As an essential subtask in information extraction, relation extraction is also a key step in building knowledge graphs. With the emergence of deep learning, existing relationship extraction models mainly rely on neural networks to extract the semantic information of sentences.

Socher et al. (2012) combined a matrix vector representation with a recurrent neural network. The model learns a combined vector representation of phrases and sentences of arbitrary syntactic type and length. The problem that the word vector space model cannot capture long sentence information is solved. However, since RNN cannot process the long-term dependency problem and the existence of gradient explosion problem, Le et al. (2018) innovatively proposed a multichannel long short-term memory (LSTM) model, which combines multiple feature embeddings and uses BiLSTM to encode different feature embeddings to improve the adaptability and robustness.

CNN can extract local features more efficiently in shorter sentences and has a simpler structure and faster training than RNN. Zeng et al. (2014) used convolutional neural networks for the first time to extract hierarchical features of words and sentences for relationship extraction in a relationship classification task and used positional features to improve feature extraction, resulting in a significant improvement in model performance.
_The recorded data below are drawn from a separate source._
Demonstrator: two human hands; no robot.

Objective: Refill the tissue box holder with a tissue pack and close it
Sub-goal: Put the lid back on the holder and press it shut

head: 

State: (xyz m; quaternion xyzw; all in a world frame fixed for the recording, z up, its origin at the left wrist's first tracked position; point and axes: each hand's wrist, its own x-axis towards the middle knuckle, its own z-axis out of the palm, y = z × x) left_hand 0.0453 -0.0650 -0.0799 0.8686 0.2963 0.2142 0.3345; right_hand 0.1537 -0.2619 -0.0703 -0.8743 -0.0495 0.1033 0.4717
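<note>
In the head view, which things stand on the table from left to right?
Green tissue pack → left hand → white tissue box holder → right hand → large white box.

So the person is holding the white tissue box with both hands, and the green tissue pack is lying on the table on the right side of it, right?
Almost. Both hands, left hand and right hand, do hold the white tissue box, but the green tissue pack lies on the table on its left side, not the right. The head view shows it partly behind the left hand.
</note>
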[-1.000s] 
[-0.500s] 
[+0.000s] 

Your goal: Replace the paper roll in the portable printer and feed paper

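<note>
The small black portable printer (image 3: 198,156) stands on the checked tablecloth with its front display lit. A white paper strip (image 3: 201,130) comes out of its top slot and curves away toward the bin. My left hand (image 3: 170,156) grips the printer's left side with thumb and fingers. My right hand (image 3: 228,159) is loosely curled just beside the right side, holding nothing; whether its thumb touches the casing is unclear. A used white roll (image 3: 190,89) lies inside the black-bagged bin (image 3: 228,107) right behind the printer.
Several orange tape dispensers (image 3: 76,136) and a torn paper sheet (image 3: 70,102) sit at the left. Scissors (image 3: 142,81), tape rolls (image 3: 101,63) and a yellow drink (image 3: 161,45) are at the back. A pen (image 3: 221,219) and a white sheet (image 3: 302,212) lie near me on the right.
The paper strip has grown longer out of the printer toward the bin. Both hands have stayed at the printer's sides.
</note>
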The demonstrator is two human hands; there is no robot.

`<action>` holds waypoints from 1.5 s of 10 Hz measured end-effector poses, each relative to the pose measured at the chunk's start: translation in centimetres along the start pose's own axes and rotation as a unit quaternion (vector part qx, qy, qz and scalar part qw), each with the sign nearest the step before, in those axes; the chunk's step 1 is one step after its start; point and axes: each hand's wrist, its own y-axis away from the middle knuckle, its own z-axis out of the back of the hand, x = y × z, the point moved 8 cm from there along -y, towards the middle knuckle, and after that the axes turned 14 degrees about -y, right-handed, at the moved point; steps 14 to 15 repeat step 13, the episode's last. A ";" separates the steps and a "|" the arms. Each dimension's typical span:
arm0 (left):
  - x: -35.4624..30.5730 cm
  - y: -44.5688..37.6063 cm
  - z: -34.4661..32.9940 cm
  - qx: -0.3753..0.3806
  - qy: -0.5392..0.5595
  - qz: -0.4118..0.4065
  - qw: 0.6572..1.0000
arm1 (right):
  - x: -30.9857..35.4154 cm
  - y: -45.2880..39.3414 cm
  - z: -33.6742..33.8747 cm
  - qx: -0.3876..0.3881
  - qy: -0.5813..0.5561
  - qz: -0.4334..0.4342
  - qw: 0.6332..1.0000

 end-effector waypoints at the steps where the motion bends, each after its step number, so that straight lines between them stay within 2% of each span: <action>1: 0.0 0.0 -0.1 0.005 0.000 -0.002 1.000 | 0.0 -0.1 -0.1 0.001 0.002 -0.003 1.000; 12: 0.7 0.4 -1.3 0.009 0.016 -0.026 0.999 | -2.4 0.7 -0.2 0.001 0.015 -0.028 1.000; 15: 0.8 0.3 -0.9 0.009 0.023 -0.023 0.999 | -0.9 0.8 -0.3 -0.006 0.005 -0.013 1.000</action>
Nguyen & Grishman (2015) used convolutional neural networks to replace the traditional feature engineering approach, using convolutional kernels of different sizes to extract local features of entity contexts and using positional embeddings to encode relative distances, resulting in a further improvement in the performance of the proposed model over the single kernel CNN. To reduce the impact of error accumulation kernel propagation, Zeng et al. (2015) improved the pooling layer of traditional convolutional neural network (CNN) to obtain PCNN (Piecewise CNN), which pools the feature map into three segments by two entity locations, with the aim of better capturing the structured information between two entities and using attention mechanism by building sentence level selective attention neural model to alleviate the mislabeling problem, these efforts improve the overall performance of the model.
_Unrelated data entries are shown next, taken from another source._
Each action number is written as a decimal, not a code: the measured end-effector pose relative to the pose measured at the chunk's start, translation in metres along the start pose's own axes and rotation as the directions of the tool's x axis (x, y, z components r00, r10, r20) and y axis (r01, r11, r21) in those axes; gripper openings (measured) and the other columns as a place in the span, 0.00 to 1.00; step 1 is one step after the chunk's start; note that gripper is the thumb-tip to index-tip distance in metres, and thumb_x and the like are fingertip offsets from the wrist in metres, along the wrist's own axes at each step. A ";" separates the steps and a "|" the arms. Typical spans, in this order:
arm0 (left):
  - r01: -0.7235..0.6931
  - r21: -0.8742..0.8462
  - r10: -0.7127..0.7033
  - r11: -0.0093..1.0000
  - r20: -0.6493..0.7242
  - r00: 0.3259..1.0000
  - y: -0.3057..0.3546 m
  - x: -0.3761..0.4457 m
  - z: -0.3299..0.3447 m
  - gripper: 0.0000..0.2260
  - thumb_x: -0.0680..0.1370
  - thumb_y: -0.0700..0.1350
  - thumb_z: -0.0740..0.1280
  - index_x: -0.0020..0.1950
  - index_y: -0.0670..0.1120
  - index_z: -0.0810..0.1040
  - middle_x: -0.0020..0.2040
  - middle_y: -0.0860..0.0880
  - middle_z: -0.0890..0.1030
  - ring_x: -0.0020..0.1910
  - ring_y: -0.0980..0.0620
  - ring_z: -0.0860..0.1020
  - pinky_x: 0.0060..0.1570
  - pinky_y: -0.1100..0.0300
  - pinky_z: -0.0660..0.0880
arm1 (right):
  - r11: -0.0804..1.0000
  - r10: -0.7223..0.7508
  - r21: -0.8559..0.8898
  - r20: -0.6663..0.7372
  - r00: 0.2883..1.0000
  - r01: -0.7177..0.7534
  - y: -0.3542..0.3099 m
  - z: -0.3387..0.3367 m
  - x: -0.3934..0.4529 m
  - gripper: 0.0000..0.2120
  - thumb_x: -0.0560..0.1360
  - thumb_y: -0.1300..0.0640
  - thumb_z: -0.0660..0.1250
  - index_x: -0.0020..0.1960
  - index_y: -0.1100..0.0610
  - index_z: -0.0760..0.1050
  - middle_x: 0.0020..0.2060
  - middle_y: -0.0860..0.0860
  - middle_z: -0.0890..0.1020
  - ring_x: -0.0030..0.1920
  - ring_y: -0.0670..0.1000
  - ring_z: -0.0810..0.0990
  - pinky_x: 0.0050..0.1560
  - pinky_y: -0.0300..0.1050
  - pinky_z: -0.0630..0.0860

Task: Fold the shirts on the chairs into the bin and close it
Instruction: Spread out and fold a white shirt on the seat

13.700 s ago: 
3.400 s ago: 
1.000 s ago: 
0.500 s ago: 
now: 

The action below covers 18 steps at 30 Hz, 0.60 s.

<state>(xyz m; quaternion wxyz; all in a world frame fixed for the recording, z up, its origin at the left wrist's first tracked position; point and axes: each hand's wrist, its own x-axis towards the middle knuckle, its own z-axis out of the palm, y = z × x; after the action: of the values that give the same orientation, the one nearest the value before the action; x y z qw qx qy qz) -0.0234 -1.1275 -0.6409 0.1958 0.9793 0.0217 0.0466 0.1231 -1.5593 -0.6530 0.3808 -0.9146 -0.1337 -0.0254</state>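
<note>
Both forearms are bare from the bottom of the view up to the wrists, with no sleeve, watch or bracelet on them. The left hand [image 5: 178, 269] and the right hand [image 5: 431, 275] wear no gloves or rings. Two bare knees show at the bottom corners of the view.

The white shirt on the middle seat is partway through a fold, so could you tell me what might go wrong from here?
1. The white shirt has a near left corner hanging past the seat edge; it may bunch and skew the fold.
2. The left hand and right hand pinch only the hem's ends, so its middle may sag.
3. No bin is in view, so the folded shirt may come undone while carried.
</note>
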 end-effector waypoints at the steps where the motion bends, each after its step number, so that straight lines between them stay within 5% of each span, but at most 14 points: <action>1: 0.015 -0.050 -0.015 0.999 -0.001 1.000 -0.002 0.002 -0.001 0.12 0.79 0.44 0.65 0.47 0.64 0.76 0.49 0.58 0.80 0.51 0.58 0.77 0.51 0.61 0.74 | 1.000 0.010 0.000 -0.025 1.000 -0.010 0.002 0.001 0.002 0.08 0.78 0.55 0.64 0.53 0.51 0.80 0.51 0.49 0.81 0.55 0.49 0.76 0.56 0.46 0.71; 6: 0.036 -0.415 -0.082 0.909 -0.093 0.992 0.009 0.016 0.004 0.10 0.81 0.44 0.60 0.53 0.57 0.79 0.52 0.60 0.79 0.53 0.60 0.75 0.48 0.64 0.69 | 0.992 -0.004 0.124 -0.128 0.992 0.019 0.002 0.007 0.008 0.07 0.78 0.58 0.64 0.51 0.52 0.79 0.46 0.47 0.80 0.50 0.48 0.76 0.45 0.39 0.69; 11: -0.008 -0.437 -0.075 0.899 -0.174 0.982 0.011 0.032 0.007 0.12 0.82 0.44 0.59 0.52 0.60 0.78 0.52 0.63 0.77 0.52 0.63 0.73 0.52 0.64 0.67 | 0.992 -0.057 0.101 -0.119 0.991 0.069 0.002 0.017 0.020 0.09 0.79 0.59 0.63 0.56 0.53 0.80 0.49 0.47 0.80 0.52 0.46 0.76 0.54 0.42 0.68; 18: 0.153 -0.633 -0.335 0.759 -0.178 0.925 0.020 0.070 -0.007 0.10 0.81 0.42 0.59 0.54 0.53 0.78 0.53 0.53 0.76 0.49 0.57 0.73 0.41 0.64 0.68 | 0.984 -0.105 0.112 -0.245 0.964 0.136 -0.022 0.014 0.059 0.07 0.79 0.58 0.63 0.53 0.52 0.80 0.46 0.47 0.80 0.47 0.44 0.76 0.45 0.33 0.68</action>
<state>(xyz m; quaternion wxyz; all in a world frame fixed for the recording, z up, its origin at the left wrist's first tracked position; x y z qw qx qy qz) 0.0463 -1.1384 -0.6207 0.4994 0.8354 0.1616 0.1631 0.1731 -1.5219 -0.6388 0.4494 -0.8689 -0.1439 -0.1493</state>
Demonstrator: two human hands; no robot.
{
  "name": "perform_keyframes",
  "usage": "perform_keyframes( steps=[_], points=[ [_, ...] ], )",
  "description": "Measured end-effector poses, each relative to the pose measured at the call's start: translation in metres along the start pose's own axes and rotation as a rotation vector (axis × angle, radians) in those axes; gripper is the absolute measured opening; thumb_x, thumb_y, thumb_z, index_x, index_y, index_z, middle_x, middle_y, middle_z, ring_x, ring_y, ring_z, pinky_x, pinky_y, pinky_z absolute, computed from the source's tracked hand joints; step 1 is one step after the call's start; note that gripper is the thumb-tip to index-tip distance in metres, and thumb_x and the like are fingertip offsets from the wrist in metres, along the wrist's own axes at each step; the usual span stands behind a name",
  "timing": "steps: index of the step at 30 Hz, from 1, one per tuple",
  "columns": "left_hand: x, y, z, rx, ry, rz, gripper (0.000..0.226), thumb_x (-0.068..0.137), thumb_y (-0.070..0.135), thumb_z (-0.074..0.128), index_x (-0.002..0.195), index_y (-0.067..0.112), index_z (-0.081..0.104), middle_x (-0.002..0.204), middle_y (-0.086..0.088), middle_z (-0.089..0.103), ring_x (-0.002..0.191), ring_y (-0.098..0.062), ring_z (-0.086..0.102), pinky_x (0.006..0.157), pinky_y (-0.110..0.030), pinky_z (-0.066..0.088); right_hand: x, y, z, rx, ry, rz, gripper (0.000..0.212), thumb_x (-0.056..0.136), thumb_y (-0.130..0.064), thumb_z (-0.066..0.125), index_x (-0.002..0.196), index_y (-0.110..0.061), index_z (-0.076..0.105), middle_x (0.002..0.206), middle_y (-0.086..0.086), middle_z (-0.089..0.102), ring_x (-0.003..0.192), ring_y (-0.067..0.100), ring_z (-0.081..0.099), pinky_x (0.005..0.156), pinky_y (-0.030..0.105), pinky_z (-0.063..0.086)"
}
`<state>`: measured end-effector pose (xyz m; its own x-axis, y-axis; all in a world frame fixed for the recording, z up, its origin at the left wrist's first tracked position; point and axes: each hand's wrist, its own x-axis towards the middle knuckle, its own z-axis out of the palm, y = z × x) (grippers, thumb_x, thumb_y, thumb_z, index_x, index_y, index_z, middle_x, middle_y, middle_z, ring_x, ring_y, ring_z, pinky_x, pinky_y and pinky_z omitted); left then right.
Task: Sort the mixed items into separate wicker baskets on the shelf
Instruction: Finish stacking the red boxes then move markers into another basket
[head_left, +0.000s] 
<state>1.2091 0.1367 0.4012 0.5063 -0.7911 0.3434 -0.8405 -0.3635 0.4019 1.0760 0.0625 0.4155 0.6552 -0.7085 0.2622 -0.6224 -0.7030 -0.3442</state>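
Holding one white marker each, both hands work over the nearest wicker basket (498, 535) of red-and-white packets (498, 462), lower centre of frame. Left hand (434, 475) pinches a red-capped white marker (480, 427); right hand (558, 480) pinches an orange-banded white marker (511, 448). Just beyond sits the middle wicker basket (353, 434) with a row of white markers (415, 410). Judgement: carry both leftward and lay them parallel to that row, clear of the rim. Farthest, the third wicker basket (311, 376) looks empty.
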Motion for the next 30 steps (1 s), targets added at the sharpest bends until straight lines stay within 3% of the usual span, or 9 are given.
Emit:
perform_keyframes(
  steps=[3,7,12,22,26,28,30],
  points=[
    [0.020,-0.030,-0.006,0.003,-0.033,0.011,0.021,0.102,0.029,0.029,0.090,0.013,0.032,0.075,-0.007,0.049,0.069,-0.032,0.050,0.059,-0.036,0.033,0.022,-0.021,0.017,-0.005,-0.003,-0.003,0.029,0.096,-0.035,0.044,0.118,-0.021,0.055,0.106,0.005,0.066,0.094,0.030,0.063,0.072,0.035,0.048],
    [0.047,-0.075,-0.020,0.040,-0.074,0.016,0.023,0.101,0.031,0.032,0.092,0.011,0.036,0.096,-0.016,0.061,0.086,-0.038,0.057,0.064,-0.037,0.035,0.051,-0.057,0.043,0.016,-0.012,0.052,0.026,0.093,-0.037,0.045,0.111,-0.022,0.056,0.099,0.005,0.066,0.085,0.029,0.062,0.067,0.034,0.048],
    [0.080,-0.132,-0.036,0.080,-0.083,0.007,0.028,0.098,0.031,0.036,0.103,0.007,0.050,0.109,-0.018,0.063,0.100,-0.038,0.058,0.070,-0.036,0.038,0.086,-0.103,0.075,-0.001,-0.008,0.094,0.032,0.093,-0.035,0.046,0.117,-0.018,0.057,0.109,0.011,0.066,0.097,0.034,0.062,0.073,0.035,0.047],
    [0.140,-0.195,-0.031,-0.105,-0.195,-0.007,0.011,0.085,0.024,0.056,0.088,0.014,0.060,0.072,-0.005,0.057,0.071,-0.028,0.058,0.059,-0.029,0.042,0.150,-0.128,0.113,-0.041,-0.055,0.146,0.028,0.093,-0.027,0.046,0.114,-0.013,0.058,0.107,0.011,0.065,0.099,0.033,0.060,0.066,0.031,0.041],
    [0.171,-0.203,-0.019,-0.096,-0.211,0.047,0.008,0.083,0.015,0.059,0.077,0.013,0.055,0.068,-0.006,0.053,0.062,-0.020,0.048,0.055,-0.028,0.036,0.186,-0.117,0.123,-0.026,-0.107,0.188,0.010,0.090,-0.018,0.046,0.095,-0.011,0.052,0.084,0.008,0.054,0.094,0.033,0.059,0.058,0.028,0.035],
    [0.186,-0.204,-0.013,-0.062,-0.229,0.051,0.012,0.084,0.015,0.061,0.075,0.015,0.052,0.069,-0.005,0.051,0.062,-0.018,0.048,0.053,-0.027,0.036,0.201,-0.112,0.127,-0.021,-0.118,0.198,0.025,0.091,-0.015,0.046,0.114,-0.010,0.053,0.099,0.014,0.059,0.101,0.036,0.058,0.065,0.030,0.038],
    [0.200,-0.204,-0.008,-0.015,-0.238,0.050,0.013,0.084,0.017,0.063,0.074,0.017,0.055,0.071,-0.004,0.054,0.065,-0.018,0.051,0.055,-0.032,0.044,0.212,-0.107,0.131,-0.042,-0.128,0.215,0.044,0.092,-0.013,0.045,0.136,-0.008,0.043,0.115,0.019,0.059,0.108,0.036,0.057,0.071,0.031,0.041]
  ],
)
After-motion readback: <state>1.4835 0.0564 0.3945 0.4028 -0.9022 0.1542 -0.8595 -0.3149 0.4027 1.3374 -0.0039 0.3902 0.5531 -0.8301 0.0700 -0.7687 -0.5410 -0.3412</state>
As noisy signals will cause errors, in order to reduce their impact on model performance, Lin et al. (2016) applied the attention mechanism to PCNN. They used a convolutional neural network to embed the semantics of sentences and constructed sentence-level attention on instances to reduce the impact of noise by adjusting the weights. Although the PCNN with the introduction of the attention mechanism has achieved some success in the relational extraction task, it does not have good access to contextual information; therefore, Lee, gyu Seo & Choi (2019) proposed a new end-to-end recurrent neural model that combines LSTM and entity-aware attention mechanism, which enables the model to utilize contextual information and solve the long-term dependency problem with better results. While Zhou & Chen (2022) improved entity representation to reduce noise in labels and better reveal the contextual semantic representation of entities.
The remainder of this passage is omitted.